Molecular marker BrSF2604 primer of main effect QTL sites in flowering phase and mature phase of brassica napus and application thereof

Technical Field

The invention belongs to the technical field of molecular biology and genetic breeding, and particularly relates to a molecular marker BrSF2604 primer of a main QTL site in flowering and mature periods of brassica napus and application thereof.

Background

Rape is the first major oil crop in our country, accounting for about 20% of world rape yield (Hu et al, 2016). Rapeseed oil was the first major source of domestic edible vegetable oil, accounting for 57.2% of the total amount of domestic edible vegetable oil (fangchining et al, 2018). The external dependence of domestic vegetable oil in China exceeds 60%, and the vegetable oil has a tendency of increasing continuously (Wang Han Zhong, etc., 2014). In addition, the rapeseed oil and the diesel oil have similar fatty acid composition, and are green renewable energy sources.

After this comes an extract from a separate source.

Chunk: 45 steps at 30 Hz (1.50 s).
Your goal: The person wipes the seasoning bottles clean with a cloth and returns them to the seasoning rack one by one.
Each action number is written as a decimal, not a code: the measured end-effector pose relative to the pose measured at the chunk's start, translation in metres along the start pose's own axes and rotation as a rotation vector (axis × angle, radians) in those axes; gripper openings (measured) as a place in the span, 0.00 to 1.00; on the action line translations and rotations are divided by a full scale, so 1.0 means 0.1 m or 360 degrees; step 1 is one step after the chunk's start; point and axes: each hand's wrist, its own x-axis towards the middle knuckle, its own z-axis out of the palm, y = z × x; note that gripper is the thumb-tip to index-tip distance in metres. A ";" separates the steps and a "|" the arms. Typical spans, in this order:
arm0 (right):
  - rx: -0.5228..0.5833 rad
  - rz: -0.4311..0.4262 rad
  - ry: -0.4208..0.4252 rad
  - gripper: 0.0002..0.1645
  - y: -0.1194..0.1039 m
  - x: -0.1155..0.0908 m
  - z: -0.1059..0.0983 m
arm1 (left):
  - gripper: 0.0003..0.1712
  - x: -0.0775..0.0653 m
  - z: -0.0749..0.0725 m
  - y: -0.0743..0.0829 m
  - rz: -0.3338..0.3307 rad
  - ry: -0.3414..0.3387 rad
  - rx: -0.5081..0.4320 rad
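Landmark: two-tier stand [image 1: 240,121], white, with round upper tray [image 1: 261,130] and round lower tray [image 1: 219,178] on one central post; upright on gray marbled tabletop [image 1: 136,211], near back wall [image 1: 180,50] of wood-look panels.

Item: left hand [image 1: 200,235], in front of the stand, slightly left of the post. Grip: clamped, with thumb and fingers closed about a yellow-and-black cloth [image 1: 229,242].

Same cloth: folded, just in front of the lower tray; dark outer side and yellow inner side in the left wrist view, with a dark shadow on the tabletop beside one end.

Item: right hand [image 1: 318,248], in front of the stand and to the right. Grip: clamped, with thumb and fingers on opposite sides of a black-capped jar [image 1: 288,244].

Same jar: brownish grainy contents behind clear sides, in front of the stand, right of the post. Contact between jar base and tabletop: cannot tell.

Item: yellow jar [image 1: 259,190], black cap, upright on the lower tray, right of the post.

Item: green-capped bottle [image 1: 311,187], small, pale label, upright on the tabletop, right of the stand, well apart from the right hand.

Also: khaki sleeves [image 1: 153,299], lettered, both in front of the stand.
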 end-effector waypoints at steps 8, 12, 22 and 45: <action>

Although China is the biggest rapeseed oil producing country in the world, the supply of vegetable oil is still seriously insufficient, and a large amount of vegetable oil is still imported every year. The main reason for this phenomenon is that the economic benefit of rape is not high, although the total rape planting area is the first in China in the world, the planting area is small, and in recent years, the crop rotation contradiction between rape and grain and cotton crops is prominent, and the rape planting area is continuously reduced (Guangchunyun, etc. 2010). The season contradiction between double cropping rice and rape is the main reason for idle placement of a large number of fields in winter in double cropping rice planting areas in south China, and the fundamental way for solving the contradiction is the premature breeding of rape. The existing research shows that the precocious rape generally blossoms, and the precocious blossoms are positively correlated with the precocious maturity (Campbell and Kondra 1978; Gaoyongong 1979), so the research on the QTL related to the flowering period of the rape has important significance for improving the precocious maturity of the rape and accelerating the precocious breeding of the rape.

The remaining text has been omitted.